Knowledge management (KM) is the collection of methods relating to creating, sharing, using and managing the knowledge and information of an organization. It refers to a multidisciplinary approach to achieve organizational objectives by making the best use of knowledge.
An established discipline since 1991,KM includes courses taught in the fields of business administration, information systems, management, library, and information science. Other fields may contribute to KM research, including information and media, computer science, public health and public policy. Several universities offer dedicated master's degrees in knowledge management.
Many large companies, public institutions, and non-profit organisations have resources dedicated to internal KM efforts, often as a part of their business strategy, IT, or human resource management departments. Several consulting companies provide advice regarding KM to these organizations.
Knowledge management efforts typically focus on organizational objectives such as improved performance, competitive advantage, innovation, the sharing of lessons learned, integration, and continuous improvement of the organization. These efforts overlap with organizational learning and may be distinguished from that by a greater focus on the management of knowledge as a strategic asset and on encouraging the sharing of knowledge.
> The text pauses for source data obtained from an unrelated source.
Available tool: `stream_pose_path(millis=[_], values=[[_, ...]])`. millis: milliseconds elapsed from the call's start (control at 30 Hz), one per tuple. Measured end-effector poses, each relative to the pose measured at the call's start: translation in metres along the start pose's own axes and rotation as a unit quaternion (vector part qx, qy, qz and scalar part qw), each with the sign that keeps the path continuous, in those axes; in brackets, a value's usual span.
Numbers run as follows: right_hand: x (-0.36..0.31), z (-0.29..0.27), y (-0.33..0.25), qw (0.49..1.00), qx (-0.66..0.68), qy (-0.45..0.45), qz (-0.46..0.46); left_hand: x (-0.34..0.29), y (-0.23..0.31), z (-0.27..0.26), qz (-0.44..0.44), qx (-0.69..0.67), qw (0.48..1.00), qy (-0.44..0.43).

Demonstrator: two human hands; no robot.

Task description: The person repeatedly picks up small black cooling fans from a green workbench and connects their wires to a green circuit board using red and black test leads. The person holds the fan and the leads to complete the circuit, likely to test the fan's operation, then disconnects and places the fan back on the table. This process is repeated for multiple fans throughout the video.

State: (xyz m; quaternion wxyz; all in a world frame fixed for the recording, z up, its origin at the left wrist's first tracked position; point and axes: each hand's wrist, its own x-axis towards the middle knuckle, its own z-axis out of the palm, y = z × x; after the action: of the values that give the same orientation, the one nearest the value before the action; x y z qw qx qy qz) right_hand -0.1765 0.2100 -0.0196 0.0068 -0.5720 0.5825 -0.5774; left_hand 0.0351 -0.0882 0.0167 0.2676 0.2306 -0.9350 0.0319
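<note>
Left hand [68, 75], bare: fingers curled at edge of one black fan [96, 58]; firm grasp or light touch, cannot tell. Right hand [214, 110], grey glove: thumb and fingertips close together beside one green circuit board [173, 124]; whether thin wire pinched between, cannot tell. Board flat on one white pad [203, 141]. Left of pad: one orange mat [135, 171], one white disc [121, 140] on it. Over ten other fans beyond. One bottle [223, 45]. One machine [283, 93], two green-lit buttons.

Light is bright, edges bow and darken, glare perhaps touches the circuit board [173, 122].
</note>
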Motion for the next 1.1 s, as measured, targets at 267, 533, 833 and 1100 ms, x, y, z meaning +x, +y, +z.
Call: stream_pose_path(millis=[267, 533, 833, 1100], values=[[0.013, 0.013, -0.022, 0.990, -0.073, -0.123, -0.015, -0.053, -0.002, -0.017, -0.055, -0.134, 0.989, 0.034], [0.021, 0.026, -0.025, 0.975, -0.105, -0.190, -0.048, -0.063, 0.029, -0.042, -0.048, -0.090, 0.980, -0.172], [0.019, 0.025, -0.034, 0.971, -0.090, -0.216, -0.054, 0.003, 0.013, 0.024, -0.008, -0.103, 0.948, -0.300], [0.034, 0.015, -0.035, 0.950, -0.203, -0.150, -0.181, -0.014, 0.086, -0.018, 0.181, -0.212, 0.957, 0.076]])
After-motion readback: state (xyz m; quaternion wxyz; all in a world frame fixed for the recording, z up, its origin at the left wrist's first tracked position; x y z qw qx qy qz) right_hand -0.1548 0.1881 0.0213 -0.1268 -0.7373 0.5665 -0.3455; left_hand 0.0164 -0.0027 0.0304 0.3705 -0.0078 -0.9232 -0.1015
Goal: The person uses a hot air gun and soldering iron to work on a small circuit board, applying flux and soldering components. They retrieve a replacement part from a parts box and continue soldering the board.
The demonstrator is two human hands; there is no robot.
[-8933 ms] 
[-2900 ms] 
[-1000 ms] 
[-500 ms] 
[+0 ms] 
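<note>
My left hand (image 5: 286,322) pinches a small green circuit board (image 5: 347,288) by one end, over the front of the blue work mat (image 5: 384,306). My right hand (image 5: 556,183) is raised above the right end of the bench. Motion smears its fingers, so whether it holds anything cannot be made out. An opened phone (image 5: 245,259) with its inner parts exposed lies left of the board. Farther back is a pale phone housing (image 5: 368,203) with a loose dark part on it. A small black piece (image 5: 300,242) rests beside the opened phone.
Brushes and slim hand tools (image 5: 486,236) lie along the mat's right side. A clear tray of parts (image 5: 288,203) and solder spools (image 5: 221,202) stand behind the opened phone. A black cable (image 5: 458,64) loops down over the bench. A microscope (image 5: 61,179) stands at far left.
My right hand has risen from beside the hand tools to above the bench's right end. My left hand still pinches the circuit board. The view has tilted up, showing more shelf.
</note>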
KM is an enabler of organizational learning.
The most complex scenario for knowledge management may be found in the context of supply chain as it involves multiple companies without an ownership relationship or hierarchy between them, being called by some authors as transorganizational or interorganizational knowledge. That complexity is additionally increased by industry 4.0 (or 4th industrial revolution) and digital transformation, as new challenges emerge from both the volume and speed of information flows and knowledge generation.
Different frameworks for distinguishing between different 'types of' knowledge exist. One proposed framework for categorizing the dimensions of knowledge distinguishes tacit knowledge and explicit knowledge. Tacit knowledge represents internalised knowledge that an individual may not be consciously aware of, such as to accomplish particular tasks. At the opposite end of the spectrum, explicit knowledge represents knowledge that the individual holds consciously in mental focus, in a form that can easily be communicated to others.
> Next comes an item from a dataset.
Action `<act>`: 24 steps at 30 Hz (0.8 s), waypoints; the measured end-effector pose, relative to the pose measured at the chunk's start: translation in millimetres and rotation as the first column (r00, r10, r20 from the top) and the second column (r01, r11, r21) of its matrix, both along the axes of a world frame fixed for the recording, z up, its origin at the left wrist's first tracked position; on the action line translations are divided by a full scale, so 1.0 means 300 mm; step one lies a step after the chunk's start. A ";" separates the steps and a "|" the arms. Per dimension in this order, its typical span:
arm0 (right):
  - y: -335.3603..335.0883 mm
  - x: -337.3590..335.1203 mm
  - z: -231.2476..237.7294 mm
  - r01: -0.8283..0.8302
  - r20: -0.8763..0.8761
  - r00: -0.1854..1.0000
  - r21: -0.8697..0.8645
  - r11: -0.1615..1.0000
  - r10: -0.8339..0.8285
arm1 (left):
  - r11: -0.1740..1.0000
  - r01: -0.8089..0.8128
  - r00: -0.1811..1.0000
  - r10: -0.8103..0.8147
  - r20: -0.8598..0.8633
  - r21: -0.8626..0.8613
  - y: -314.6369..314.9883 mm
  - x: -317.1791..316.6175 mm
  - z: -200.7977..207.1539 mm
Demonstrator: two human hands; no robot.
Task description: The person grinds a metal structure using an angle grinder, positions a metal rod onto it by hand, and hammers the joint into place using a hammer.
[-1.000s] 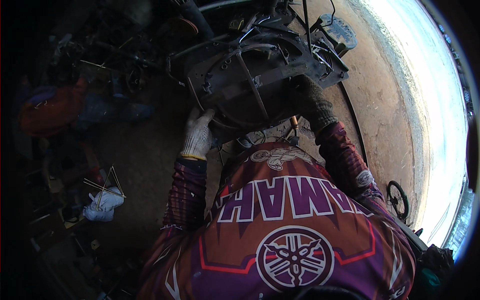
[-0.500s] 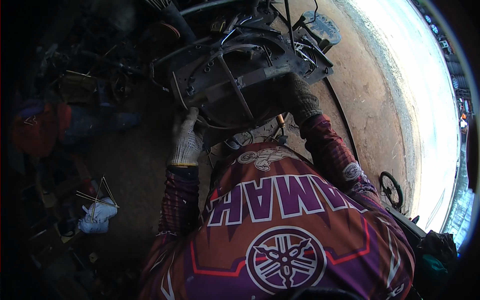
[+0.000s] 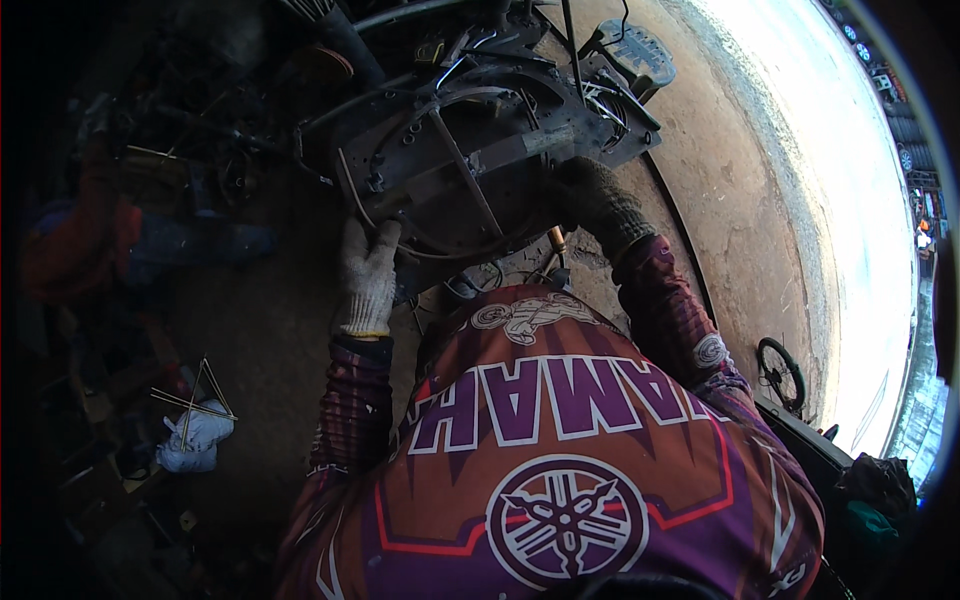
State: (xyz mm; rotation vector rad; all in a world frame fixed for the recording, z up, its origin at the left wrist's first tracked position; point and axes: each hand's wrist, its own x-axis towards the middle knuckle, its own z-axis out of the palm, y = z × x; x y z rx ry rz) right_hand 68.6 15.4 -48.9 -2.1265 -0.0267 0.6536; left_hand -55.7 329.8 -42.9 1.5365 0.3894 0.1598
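A round dark metal ring [image 3: 440,250] with a flat straight bar [image 3: 466,172] across it lies over a dark steel worktable [image 3: 385,150]. My left hand [image 3: 367,285], in a pale knit glove, grips the ring's near left rim, thumb and fingers on either side of the metal. At the ring's right side is my right hand [image 3: 603,207], in a darker, grimy knit glove. Its fingers curl inward over the near right edge, and their tips are lost in shadow.
Hand tools [image 3: 607,105] lie at the table's far right, beside a stool-like seat [image 3: 642,55]. Another person in an orange top [image 3: 90,245] is at the left. A white bag with thin rods [image 3: 198,437] sits on the floor. A bicycle wheel [image 3: 780,374] stands at right.
My right hand has moved slightly left and inward along the ring's edge. My left hand has shifted its fingers on the rim. At the left, the other person's arm is now raised.
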 end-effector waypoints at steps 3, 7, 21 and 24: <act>0.021 0.003 0.025 -0.039 0.083 0.995 -0.166 0.985 0.053 | 0.990 0.043 0.999 -0.039 -0.031 0.136 -0.015 0.003 0.044; 0.040 0.018 0.012 0.007 0.144 0.989 -0.254 0.967 0.031 | 0.964 -0.070 0.988 0.030 0.153 0.257 -0.004 -0.009 -0.062; -0.033 -0.041 0.073 0.477 -0.243 0.878 0.401 0.782 -0.412 | 0.969 -0.024 0.985 -0.019 0.170 0.248 -0.001 -0.014 -0.049; -0.185 -0.059 0.054 0.550 -0.215 0.826 0.504 0.665 -0.521 | 0.880 -0.098 0.994 0.068 0.082 0.465 -0.004 -0.040 -0.028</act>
Ikujiro Nonaka proposed a model (SECI, for Socialization, Externalization, Combination, Internalization) which considers a spiraling interaction between explicit knowledge and tacit knowledge. In this model, knowledge follows a cycle in which implicit knowledge is 'extracted' to become explicit knowledge, and explicit knowledge is 're-internalized' into implicit knowledge. Early research suggested that KM needs to convert internalised tacit knowledge into explicit knowledge to share it, and the same effort must permit individuals to internalise and make personally meaningful any codified knowledge retrieved from the KM effort.
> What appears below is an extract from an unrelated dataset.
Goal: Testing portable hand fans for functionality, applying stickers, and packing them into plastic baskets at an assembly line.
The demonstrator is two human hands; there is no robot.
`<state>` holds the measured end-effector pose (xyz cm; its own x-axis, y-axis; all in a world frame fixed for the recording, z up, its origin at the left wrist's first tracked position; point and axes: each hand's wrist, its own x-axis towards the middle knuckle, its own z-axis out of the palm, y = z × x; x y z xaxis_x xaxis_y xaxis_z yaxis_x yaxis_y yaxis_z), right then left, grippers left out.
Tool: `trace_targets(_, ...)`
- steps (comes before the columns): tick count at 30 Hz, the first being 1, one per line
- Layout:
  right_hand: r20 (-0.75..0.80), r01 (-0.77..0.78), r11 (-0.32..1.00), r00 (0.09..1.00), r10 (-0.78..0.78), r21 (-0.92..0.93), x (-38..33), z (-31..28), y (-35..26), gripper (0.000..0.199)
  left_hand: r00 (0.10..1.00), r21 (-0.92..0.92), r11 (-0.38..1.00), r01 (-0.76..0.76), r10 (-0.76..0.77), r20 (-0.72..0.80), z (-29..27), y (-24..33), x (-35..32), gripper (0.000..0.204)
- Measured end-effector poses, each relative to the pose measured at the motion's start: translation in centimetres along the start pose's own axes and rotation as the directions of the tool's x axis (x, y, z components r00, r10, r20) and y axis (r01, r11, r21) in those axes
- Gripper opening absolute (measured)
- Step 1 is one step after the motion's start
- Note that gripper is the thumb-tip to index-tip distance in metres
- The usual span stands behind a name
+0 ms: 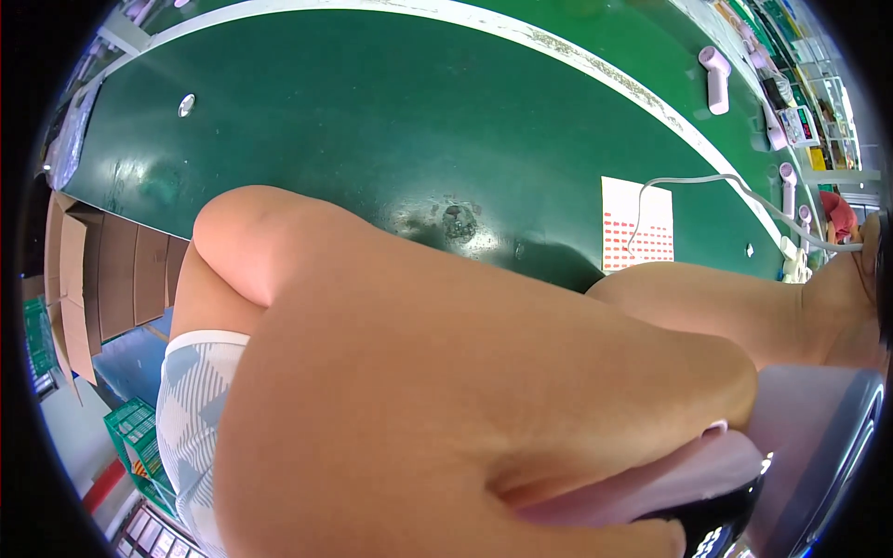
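Observation:
My left arm bends at the elbow and stretches across the view. At its end, my left hand point(595, 409) is very close to the lower edge, closed around a lilac plastic device point(651, 474) with a glossy black part. Much of this device is hidden by the fingers. Just beside it, at the lower right, shows a greyish translucent flat piece point(809, 437) with a dark blue edge. My right hand point(867, 284) is at the right rim, partly cut off, its fingers closed at the end of a grey cable point(693, 179). A dark thing beside it is cropped.
A white sheet with red labels point(637, 223) lies on the green table point(372, 112), under the cable. Lilac handheld devices point(716, 82) and a small scale-like box point(798, 126) stand at the far right. An open cardboard box point(116, 279) and a green crate point(139, 442) are at the left.

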<state>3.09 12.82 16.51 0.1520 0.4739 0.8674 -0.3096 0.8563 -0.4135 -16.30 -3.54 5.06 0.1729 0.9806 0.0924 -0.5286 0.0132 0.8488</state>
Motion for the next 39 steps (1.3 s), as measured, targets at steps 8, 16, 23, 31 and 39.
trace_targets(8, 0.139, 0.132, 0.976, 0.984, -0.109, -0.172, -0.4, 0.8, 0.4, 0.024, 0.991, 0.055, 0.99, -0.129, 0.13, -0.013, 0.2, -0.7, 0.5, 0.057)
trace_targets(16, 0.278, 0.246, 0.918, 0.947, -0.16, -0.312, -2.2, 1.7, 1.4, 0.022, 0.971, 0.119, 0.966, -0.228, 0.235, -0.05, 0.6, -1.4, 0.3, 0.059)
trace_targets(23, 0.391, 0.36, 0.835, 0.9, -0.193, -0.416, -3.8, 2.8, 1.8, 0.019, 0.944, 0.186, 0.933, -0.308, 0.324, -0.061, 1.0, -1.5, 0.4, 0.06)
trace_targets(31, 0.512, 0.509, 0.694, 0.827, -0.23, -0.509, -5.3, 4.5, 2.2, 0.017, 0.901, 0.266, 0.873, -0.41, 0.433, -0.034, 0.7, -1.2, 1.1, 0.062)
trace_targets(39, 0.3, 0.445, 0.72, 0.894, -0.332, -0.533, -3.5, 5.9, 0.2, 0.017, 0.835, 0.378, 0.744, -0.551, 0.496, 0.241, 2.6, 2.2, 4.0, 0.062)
Subsequent research suggested that a distinction between tacit knowledge and explicit knowledge represented an oversimplification and that the notion of explicit knowledge is self-contradictory. Specifically, for knowledge to be made explicit, it must be translated into information (i.e., symbols outside our heads). More recently, together with Georg von Krogh and Sven Voelpel, Nonaka returned to his earlier work in an attempt to move the debate about knowledge conversion forward.